WORK ORDER:
Which lines of the entries below contain the string "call"? Copy each one.

SUPPLIED MATERIAL:
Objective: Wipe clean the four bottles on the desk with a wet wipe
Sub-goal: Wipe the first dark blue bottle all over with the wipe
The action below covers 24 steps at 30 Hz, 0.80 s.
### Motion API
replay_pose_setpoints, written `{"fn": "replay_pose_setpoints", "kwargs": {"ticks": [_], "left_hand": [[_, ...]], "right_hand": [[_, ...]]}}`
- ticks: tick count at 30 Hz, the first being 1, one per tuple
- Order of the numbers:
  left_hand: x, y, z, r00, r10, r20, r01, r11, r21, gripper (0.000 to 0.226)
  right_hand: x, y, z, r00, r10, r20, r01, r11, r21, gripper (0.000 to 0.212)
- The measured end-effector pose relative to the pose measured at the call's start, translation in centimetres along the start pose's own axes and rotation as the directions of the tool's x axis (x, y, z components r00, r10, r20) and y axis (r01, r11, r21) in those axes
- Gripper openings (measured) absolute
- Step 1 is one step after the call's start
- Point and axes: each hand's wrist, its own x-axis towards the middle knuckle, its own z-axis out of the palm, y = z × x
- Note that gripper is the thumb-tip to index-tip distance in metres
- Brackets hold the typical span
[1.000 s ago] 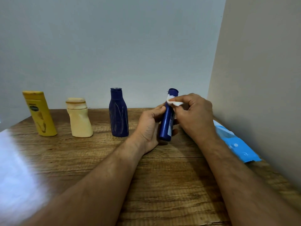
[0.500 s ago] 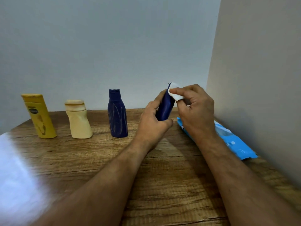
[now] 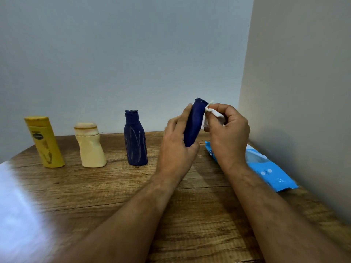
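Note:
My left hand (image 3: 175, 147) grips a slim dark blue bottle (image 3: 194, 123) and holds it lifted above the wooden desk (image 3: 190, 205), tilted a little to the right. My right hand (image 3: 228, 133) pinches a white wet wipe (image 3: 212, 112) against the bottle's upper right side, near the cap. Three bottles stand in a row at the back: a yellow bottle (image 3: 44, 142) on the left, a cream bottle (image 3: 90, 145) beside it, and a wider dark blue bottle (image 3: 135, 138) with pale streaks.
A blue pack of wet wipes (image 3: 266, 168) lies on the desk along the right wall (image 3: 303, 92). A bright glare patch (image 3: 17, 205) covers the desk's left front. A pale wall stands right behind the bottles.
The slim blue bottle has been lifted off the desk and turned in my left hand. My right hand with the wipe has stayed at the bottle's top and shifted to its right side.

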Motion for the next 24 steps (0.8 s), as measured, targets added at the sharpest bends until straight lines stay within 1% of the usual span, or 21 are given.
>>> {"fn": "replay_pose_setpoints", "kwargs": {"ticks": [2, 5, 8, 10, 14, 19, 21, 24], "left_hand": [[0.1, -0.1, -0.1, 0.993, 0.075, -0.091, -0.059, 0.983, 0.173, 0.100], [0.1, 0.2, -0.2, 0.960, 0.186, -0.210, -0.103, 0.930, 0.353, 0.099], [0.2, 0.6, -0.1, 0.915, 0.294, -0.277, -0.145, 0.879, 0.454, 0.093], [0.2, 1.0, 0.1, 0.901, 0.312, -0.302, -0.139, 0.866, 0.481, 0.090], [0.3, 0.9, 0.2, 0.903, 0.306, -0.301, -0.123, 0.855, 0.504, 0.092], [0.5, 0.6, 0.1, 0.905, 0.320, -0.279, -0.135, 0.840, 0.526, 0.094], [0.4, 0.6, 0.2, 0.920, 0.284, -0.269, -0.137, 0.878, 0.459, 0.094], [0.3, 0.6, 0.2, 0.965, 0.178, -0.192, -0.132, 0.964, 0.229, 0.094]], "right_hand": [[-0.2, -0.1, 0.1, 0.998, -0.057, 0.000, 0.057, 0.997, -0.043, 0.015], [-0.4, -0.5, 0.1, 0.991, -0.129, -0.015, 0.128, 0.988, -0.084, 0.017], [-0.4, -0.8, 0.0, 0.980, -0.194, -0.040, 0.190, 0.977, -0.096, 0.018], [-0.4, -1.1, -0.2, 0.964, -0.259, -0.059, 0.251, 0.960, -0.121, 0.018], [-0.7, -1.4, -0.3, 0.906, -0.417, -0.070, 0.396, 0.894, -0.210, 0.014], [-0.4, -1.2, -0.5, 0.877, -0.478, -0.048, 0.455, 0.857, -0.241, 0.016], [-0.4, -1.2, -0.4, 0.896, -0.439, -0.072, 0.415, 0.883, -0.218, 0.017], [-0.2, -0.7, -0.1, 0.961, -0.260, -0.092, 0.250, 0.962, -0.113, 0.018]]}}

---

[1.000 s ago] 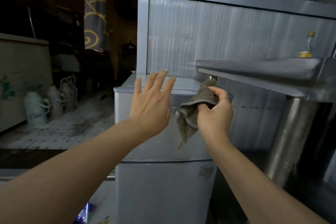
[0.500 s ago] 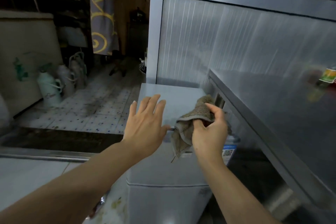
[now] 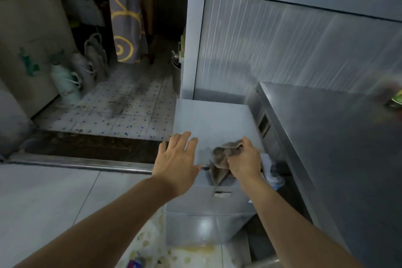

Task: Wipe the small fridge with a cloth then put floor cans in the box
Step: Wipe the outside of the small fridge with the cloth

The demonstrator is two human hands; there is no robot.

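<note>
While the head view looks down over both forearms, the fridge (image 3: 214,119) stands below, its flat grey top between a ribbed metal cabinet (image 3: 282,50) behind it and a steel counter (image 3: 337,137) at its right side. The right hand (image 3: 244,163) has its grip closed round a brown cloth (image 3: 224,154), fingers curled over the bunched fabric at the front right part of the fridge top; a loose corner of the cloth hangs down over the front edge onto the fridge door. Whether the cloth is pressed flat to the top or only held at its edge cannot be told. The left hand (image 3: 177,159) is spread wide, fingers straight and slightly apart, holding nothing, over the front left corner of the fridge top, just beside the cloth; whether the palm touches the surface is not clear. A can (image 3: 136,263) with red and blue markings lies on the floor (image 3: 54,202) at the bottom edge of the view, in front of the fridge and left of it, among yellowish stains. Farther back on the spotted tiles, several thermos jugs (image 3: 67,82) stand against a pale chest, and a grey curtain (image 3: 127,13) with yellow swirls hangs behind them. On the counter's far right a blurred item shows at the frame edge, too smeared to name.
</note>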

EXERCISE ANSWER:
- The measured end-effector pose relative to the pose measured at the call's start, translation in centimetres along the start pose's own axes and rotation as the directions of the tool's x axis (x, y, z components r00, r10, r20) and y axis (r01, r11, r21) in those axes
- Step 1 is one step after the call's start

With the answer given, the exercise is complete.